Legisladoras, funcionarias y expertas conmemoran el Primer Congreso Feminista del país, realizado en 1916
Sábado 17 de enero de 2026, p. 10
En la conmemoración del 110 aniversario del Primer Congreso Feminista, funcionarias, legisladoras, ministras y académicas reconocieron los grandes avances de ese cónclave histórico, aunque advirtieron que todavía hay mucho por hacer para alcanzar la paridad de género real y la vida libre de violencia.
En el encuentro –en la antigua sede del Senado, en Xicoténcatl–, organizado por la presidenta de esa cámara, Laura Itzel Castillo, la titular de la Fiscalía General de la República, Ernestina Godoy, resaltó que los cambios derivados de ese congreso –realizado en 1916, en Mérida, Yucatán– “hoy son el andamiaje legal y la presencia pública conquistada en favor de las mujeres”.
Sin embargo, agregó, “falta alcanzar la transformación material y cultural para que esos derechos sean una experiencia cotidiana para todas, especialmente las marginadas, indígenas, afromexicanas, campesinas, migrantes y en situación de pobreza”.
Agregó que si bien se cuenta con un marco jurídico avanzado en materia de violencia de género, paridad política y derechos laborales, su aplicación es desigual, y el compromiso “es seguir avanzando por ese umbral hasta que la justicia y la igualdad no sean una excepción, sino la norma”.
A su vez, la ministra Jazmín Esquivel Mossa destacó que, por primera vez, la Suprema Corte de Justicia de la Nación está integrada mayoritariamente por mujeres; alcanzar posiciones, afirmó, “nos obliga a continuar con la lucha por los derechos, con miras a abatir la desigualdad, la discriminación y la violencia que hoy todavía es un doloroso presente para muchas mujeres, niñas y adolescentes”.
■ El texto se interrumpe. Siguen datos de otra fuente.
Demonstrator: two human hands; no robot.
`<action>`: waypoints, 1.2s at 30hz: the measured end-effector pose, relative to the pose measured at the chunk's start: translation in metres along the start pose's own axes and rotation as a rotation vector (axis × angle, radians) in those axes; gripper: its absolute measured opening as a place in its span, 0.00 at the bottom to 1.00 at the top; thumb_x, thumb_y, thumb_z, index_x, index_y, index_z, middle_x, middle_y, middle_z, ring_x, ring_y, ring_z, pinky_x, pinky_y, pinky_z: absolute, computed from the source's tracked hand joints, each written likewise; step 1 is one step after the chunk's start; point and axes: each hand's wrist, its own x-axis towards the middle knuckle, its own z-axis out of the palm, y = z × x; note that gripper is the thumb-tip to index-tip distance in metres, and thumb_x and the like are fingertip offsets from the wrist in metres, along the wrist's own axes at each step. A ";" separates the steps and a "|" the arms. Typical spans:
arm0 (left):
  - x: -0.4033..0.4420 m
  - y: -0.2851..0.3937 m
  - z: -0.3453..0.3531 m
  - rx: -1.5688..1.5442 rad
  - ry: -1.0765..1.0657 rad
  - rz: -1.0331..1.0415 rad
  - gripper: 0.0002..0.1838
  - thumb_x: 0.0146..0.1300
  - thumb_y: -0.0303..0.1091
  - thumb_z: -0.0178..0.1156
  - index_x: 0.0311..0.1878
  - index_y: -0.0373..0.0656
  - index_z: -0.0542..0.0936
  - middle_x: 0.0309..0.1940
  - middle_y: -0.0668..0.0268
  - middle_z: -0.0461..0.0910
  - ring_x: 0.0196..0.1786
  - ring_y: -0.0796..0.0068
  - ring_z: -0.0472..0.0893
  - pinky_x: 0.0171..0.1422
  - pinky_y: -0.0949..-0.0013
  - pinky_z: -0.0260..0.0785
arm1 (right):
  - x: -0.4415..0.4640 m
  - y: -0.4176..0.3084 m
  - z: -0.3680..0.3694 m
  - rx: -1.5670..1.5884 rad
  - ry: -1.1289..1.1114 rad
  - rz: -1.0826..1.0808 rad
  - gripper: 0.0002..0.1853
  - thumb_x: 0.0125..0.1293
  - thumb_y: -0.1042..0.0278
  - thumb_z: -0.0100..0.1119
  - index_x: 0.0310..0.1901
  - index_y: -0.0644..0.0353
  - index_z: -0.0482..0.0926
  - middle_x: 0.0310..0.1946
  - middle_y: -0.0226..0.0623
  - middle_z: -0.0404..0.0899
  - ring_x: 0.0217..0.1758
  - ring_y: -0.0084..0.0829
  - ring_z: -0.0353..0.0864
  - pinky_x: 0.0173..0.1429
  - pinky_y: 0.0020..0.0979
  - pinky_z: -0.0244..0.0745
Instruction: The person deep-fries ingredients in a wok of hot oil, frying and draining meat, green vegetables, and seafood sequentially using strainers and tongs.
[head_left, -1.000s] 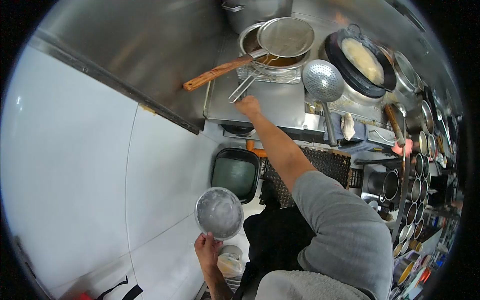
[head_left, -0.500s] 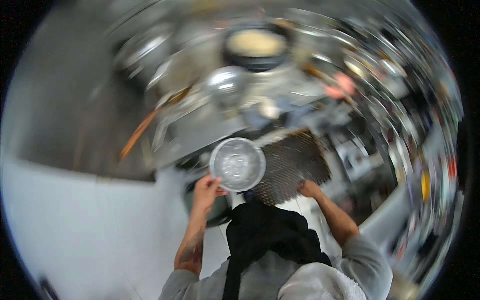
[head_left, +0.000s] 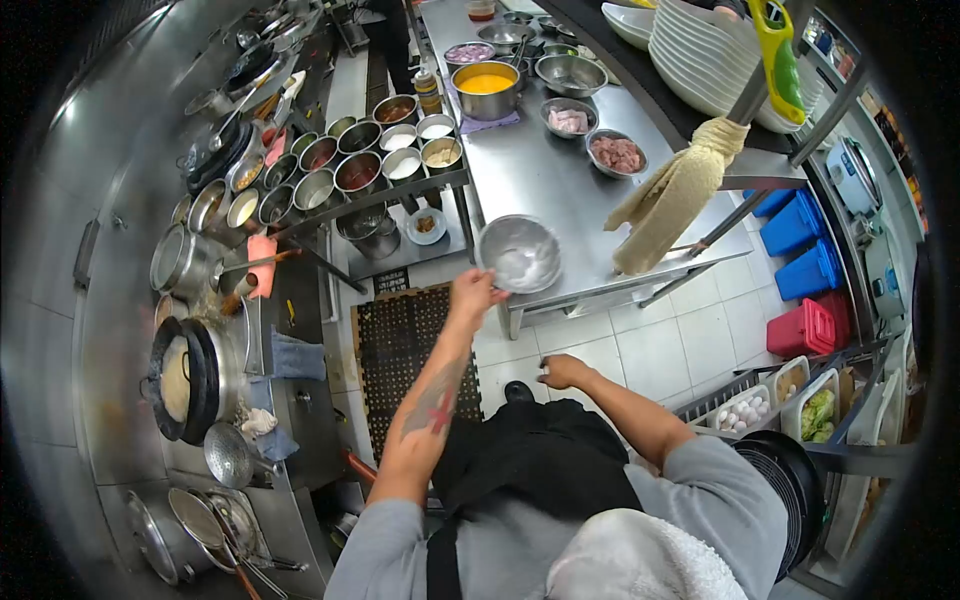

Antes, la senadora Castillo Juárez destacó que aquel congreso se llevó a cabo “cuando México seguía inmerso en la Revolución y un grupo de más de 600 mujeres, docentes en su mayoría, decidió hacer algo extraordinario: pensarse ni más ni menos como sujetas de derechos políticos y civiles en un país que no las reconocía”.
Más de un siglo después, agregó, hoy la voz femenina “ya no es una excepción, sino una presencia activa en la vida pública del país”, gracias a quienes, como Elvia Carrillo Puerto o Hermila Galindo, “discutieron temas que en esa época eran considerados indecibles, como el derecho al voto, a la educación, a la maternidad voluntaria o la participación política”.
Destacó los avances de la agenda feminista, plasmados en diferentes leyes en materia de igualdad sustantiva, impulsadas por la primera mujer presidenta de la República, Claudia Sheinbaum, que un día antes se publicaron en el Diario Oficial de la Federación.
A su vez, la titular de la Secretaría de las Mujeres, Citlalli Hernández, quien asistió al acto con la representación presidencial, se pronunció por llevar a cabo un segundo congreso feminista.
Luego de varias ponencias, Castillo leyó las conclusiones, entre las que destacan reconocer formalmente al Primer Congreso Feminista como parteaguas en la historia política, social y cultural de México, “así como a las valientes precursoras, organizadoras y participantes del histórico encuentro”.